ATA/616/2005 du 20.09.2005 ( CE ) , ADMIS

Descripteurs : SUSPENSION; MEDECIN; SANCTION DISCIPLINAIRE; PRESCRIPTION ABSOLUE
Normes : CP.71; LPS.1
Résumé : Médecin-dentiste radié du registre des médecins-dentistes pour une durée de six mois. Sanction annulée par le TA en raison de l'écoulement du temps dès lors que les faits reprochés au recourant remontent tous à plus de 7 ans et demi. Prescription absolue applicable par analogie à la poursuite disciplinaire des infractions commises par des professionnels de la santé.
En fait
En droit
Par ces motifs
RÉPUBLIQUE ET CANTON DE GENÈVE

POUVOIR JUDICIAIRE

A/920/1997-CE ATA/616/2005

ARRÊT

DU TRIBUNAL ADMINISTRATIF

du 20 septembre 2005

dans la cause

 

Monsieur F__________
représenté par Me François Tavelli, avocat

contre

CONSEIL D'éTAT DE LA RéPUBLIQUE ET CANTON DE GENèVE


 


1. Le Docteur F__________ exerce la profession de médecin-dentiste depuis le 8 décembre 1975.

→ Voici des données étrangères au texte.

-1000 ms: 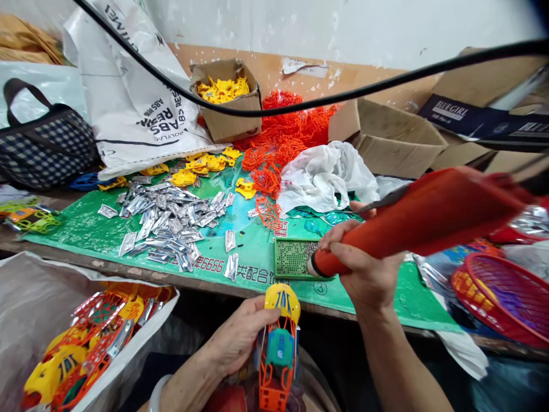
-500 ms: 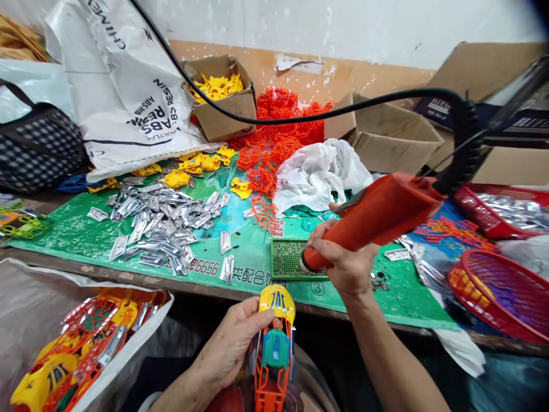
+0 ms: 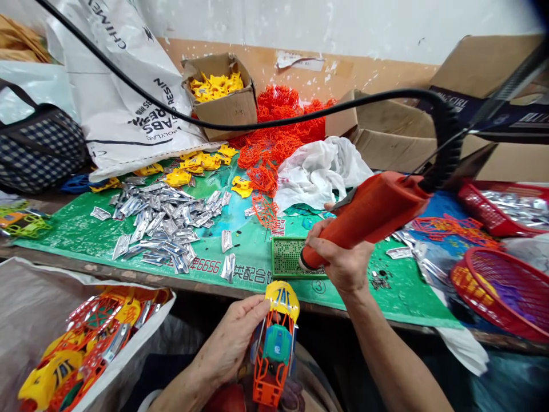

2. Par arrêté du 18 août 1997, le Conseil d’Etat a prononcé la radiation de l’inscription du Dr F__________ du registre des médecins-dentistes pour une durée de 6 mois, pendant lesquels il lui était interdit d’exercer sa profession dans le canton de Genève et ce, sur la base du préavis de la commission de surveillance des professions de la santé (ci-après : la commission), suite au dépôt de plaintes de plusieurs anciens patients, à savoir Mesdames T__________, A__________, R__________ et Monsieur R__________, en raison de traitements terminés pour la plupart en 1995.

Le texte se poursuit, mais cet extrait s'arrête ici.